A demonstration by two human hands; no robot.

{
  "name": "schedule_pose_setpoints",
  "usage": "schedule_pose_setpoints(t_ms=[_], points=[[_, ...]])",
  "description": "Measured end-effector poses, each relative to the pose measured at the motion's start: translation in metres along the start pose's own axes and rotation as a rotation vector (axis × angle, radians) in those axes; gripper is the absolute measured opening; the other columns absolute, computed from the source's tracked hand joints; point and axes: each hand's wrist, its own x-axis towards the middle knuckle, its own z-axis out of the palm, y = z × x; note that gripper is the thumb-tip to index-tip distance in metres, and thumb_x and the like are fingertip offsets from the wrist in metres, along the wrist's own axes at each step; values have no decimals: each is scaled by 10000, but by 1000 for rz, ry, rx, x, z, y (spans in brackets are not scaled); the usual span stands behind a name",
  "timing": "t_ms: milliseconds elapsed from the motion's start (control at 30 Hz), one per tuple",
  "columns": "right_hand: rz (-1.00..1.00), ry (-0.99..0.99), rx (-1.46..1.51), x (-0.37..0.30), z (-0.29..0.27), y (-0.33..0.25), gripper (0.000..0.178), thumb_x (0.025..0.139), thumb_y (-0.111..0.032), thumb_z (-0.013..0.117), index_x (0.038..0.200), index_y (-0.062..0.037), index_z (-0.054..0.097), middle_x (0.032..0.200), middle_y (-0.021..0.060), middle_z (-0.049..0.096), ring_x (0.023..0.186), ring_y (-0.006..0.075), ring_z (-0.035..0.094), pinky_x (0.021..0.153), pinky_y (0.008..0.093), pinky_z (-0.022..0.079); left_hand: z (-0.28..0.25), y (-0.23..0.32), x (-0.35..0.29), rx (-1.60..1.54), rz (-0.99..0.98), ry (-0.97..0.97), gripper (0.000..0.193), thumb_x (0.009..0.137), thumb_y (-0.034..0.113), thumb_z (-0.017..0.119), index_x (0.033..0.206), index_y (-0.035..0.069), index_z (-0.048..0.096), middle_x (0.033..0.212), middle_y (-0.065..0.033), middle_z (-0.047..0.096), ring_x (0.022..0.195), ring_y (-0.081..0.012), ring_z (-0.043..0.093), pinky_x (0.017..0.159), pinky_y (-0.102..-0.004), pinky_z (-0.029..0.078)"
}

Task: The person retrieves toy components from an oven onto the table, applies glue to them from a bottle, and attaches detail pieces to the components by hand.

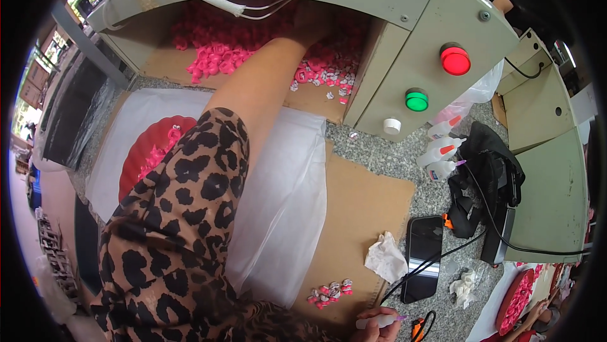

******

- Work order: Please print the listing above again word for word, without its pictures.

- Output of the exercise:
A demonstration by two human hands; no robot.

{
  "name": "schedule_pose_setpoints",
  "usage": "schedule_pose_setpoints(t_ms=[_], points=[[_, ...]])",
  "description": "Measured end-effector poses, each relative to the pose measured at the motion's start: translation in metres along the start pose's own axes and rotation as a rotation vector (axis × angle, radians) in those axes; gripper is the absolute measured opening; the other columns absolute, computed from the source's tracked hand joints; point and axes: each hand's wrist, its own x-axis towards the middle knuckle, its own z-axis out of the palm, y = z × x; note that gripper is the thumb-tip to index-tip distance in metres, and thumb_x and the like are fingertip offsets from the wrist in metres, along the wrist's own axes at each step; values have no decimals: each is scaled by 10000, but by 1000 for rz, ry, rx, x, z, y (spans in brackets are not scaled); the usual span stands behind a name",
  "timing": "t_ms: milliseconds elapsed from the motion's start (control at 30 Hz), one per tuple",
  "columns": "right_hand: rz (-1.00..1.00), ry (-0.99..0.99), rx (-1.46..1.51), x (-0.37..0.30), z (-0.29..0.27), y (-0.33..0.25), gripper (0.000..0.178), thumb_x (0.025..0.139), thumb_y (-0.111..0.032), thumb_z (-0.013..0.117), index_x (0.038..0.200), index_y (-0.062..0.037), index_z (-0.054..0.097), middle_x (0.032..0.200), middle_y (-0.021..0.060), middle_z (-0.049..0.096), ring_x (0.023..0.186), ring_y (-0.006..0.075), ring_z (-0.035..0.094), pinky_x (0.021..0.153), pinky_y (0.008..0.093), pinky_z (-0.022..0.079); left_hand: z (-0.28..0.25), y (-0.23..0.32), x (-0.35..0.29), rx (-1.60..1.54), rz (-0.99..0.98), ry (-0.97..0.97), gripper (0.000..0.193), thumb_x (0.009..0.137), thumb_y (-0.034..0.113), thumb_z (-0.017..0.119), index_x (0.033..0.206), index_y (-0.035..0.069), index_z (-0.048..0.096), middle_x (0.033..0.212), middle_y (-0.065..0.033), middle_z (-0.047..0.096), ring_x (0.022..0.195), ring_y (-0.081..0.012), ring_z (-0.043..0.093), pinky_x (0.017..0.159), pinky_y (-0.102..-0.004), pinky_z (-0.029..0.078)"
}

Task: The person retrieves toy components from an oven onto the table, applies glue to them from a bottle, and attaches detail pieces to the components by hand.

That was the complete answer.